Problem to work on:
Would you please copy each line below that includes the string "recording"?

Collected data:
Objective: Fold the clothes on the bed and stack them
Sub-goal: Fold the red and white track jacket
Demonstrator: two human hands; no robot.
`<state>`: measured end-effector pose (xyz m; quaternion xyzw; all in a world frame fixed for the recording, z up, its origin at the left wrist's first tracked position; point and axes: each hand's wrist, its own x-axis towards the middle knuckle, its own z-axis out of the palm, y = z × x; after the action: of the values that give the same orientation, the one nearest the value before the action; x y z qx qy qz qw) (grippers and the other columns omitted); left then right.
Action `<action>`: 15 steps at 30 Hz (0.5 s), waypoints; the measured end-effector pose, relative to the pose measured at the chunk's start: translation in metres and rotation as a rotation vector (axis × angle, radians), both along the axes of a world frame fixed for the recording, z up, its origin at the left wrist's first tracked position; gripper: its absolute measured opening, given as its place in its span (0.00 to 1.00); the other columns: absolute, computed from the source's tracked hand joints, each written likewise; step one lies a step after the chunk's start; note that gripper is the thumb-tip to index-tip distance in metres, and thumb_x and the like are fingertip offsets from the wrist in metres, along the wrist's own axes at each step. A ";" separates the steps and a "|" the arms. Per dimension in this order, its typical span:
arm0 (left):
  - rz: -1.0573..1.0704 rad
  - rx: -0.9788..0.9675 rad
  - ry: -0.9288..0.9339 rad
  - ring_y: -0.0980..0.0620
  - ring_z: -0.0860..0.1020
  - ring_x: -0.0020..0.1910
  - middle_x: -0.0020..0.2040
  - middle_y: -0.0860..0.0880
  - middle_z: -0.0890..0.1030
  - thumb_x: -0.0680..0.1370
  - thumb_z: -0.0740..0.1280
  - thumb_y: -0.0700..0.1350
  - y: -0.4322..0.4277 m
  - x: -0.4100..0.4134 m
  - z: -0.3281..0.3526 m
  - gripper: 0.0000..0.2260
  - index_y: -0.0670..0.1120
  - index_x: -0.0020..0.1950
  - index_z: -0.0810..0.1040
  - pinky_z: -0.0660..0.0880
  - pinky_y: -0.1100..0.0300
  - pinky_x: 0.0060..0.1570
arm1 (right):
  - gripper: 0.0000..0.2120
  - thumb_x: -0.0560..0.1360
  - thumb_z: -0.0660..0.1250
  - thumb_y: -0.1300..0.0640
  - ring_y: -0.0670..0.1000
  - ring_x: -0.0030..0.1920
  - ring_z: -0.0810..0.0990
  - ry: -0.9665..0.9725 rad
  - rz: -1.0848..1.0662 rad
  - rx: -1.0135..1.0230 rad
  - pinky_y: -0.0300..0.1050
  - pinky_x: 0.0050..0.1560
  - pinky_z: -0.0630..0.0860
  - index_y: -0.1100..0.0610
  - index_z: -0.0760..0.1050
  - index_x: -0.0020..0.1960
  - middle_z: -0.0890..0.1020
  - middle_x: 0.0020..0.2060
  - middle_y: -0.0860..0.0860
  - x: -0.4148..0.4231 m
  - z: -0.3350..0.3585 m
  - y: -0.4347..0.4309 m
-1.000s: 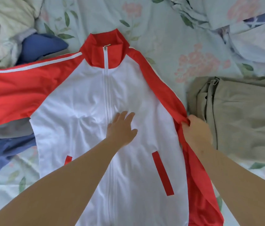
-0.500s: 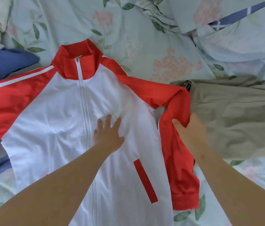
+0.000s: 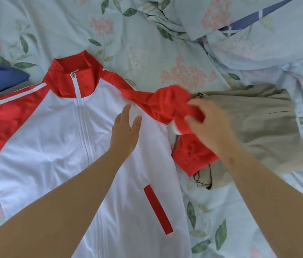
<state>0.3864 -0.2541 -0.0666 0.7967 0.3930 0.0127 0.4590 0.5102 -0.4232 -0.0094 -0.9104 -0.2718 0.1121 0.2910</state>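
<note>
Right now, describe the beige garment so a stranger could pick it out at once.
Start at the flowered pale-blue bedsheet and find the red and white jacket spread across it. To the jacket's right lies the beige garment, roughly folded, its left edge under the red sleeve. It is the only plain beige piece; its neighbours are red, white or blue.

No legible text, label, brand mark, number or sign, jacket [image 3: 53,136] shows plain red and white panels only, khaki garment [image 3: 258,127] unmarked, bed sheet [image 3: 147,43] floral print only
</note>
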 end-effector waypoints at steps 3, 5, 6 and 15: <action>-0.050 -0.030 -0.196 0.52 0.56 0.75 0.76 0.49 0.58 0.83 0.54 0.49 -0.007 0.016 0.009 0.23 0.52 0.77 0.53 0.55 0.57 0.72 | 0.14 0.71 0.70 0.51 0.51 0.56 0.78 0.242 0.006 -0.026 0.50 0.61 0.71 0.51 0.79 0.56 0.82 0.51 0.46 -0.027 -0.015 -0.006; -0.145 0.009 -0.213 0.52 0.51 0.76 0.77 0.49 0.54 0.83 0.55 0.48 -0.008 0.024 0.006 0.25 0.50 0.78 0.50 0.50 0.62 0.70 | 0.23 0.68 0.70 0.46 0.54 0.58 0.74 0.090 -0.218 -0.055 0.52 0.61 0.69 0.52 0.75 0.61 0.78 0.56 0.51 -0.036 -0.021 -0.015; -0.181 0.016 -0.196 0.52 0.50 0.76 0.78 0.48 0.53 0.82 0.56 0.48 -0.009 0.027 0.004 0.26 0.50 0.78 0.50 0.48 0.64 0.69 | 0.28 0.68 0.70 0.44 0.55 0.58 0.73 0.068 -0.323 -0.090 0.52 0.60 0.68 0.52 0.71 0.65 0.75 0.57 0.53 -0.038 -0.021 -0.019; -0.058 -0.402 -0.184 0.52 0.75 0.53 0.58 0.44 0.76 0.79 0.61 0.39 -0.022 0.048 -0.001 0.27 0.54 0.75 0.57 0.70 0.56 0.59 | 0.10 0.76 0.62 0.58 0.59 0.40 0.74 0.487 -0.504 0.014 0.55 0.45 0.72 0.56 0.69 0.37 0.72 0.32 0.53 -0.023 -0.028 -0.024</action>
<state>0.4346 -0.2766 -0.0671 0.6955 0.3209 -0.0065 0.6429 0.4876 -0.4473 -0.0377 -0.8933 0.0383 0.2488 0.3723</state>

The completed task:
`<state>`: measured end-effector pose (xyz m; quaternion xyzw; all in a world frame fixed for the recording, z up, its origin at the left wrist's first tracked position; point and axes: each hand's wrist, its own x-axis towards the middle knuckle, its own z-axis out of the palm, y = z × x; after the action: of the values that give the same orientation, the one nearest the value before the action; x y z qx qy qz qw) (grippers and the other columns omitted); left then right.
Action `<action>`: 15 steps at 30 Hz (0.5 s), waypoints; the measured end-effector pose, relative to the pose measured at the chunk's start: translation in metres and rotation as a rotation vector (axis × angle, radians), both along the axes of a world frame fixed for the recording, z up, its origin at the left wrist's first tracked position; gripper: its absolute measured opening, given as its place in its span (0.00 to 1.00); the other columns: absolute, computed from the source's tracked hand joints, each written likewise; step one lies a step after the chunk's start; note that gripper is the thumb-tip to index-tip distance in metres, and thumb_x and the like are fingertip offsets from the wrist in metres, along the wrist's own axes at each step. A ";" separates the steps and a "|" the arms. Per dimension in this order, its typical span:

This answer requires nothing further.